Техника – будь здоров.
Девицы с улыбками вежливыми протягивают Аксёнову бумагу какую-то плотную. На ней – неведомый текст.
Аксёнов его просматривает. Кивает:
– О кей, о кей!
Благодарит девиц:
– Спасибо! Спасибо! Спасибо!
Девицы вмиг расцветают. Как розы в саду весною. В конторе своей загадочной. В Москве. Непонятно – где. Но здесь, где место их службы, скорее всего, где то заведение, назначение которого знают они прекрасно – и не спешат кому-то давать пояснения, в данном случае – мне, потому что я-то чувствую: это – тайна, и они понимают это, дело вроде бы и не во мне, а в Аксёнове – им, девицам, им, служительницам чего-то, для чего названия нету, но о чём невнятный намёк скажет больше порой, чем слово, благодарность классика – в радость. Пофартило им. Повезло. Будет что вспоминать потом, на досуге. Они довольны.

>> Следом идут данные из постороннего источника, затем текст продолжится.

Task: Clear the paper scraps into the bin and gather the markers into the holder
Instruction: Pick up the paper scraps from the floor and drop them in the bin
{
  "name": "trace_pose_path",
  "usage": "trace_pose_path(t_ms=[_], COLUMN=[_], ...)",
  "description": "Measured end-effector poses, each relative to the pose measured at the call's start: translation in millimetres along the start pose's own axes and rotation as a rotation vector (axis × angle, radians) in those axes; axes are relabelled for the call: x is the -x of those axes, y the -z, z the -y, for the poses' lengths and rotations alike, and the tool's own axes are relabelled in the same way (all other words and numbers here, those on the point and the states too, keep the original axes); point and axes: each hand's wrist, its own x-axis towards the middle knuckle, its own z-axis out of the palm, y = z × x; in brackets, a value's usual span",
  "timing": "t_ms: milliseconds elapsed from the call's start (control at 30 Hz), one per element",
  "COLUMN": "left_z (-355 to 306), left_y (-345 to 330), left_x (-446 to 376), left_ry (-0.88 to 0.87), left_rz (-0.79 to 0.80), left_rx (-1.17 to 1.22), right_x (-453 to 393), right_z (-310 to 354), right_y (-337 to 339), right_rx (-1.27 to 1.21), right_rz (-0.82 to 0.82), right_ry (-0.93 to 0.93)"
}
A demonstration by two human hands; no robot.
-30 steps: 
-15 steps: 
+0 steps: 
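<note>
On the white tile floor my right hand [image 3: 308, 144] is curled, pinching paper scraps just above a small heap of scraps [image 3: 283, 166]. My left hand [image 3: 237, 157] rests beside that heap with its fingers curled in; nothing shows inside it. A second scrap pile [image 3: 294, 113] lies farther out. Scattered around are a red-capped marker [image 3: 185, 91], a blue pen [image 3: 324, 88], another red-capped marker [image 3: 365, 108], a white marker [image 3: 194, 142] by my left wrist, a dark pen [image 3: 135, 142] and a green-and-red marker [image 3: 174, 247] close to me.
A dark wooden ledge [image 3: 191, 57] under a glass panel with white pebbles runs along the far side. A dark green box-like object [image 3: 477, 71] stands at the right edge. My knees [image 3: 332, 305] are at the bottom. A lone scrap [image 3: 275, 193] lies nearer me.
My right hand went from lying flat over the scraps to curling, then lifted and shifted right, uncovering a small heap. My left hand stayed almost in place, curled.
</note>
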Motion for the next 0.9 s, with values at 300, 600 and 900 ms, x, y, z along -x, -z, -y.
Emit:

Аксёнов – тоже доволен. Бумагу, быстро сработанную, на вытянутой руке протягивает он мне – берите, мол! – вот, в ладони лежит изделие свежее, готовое, это – для вас.
Что это за сочинение? Текст – обо мне? Я не помню.
Аксёнов, довольный вполне, сбрасывает пальто – и шагает молодцевато – прямо в раскрытую дверь.
За дверью – он уже в шортах, слегка загорелый, спортивный, привычно раскрепощённый, не стареющий, полный сил, весь в себе – и уже в Коктебеле.
Он делает – кто бы подумал? – стойку. Кто мог бы представить? Стойку. Да, на руках. Раз – и встал! И стоит, как в молодости! Его, с не скрываемым, бурным восхищением, так и этак, в разных ракурсах, отодвигаясь, приближаясь, всё ближе, ближе, чтоб эффектнее получилось, выразительнее, вот так, чуть левее и чуть правее, чуть прямее, ещё крупнее, снимает без передышки молоденькая, энергичная фотокорреспондентка.
Аксёнов становится на ноги – и говорит мне, из-за двери, из Коктебеля:
– Ваша собака гуляет по территории дома творчества!
Я отвечаю ему:
– Мой Ишка всегда дома, со мной!
А сам думаю: где же Ишка?
Верный Ишка тут же выходит из распахнутой двери, перешагивает порог – и оказывается, свободно шагнув прямо из Коктебеля, уже в Москве, рядом со мной. Я его глажу по голове.
Аксёнов говорит:
– Ухожу в бухты!
Я говорю:
– Заходите ко мне. Я всегда дома.
Пожимая плечами, Аксёнов устремляется, весь в движении, как в полёте, куда-то вперёд – и где-то там, впереди, отсюда не видно – где именно, хотя, при желании некотором, догадаться можно об этом довольно легко, – исчезает. И дверь – закрывается.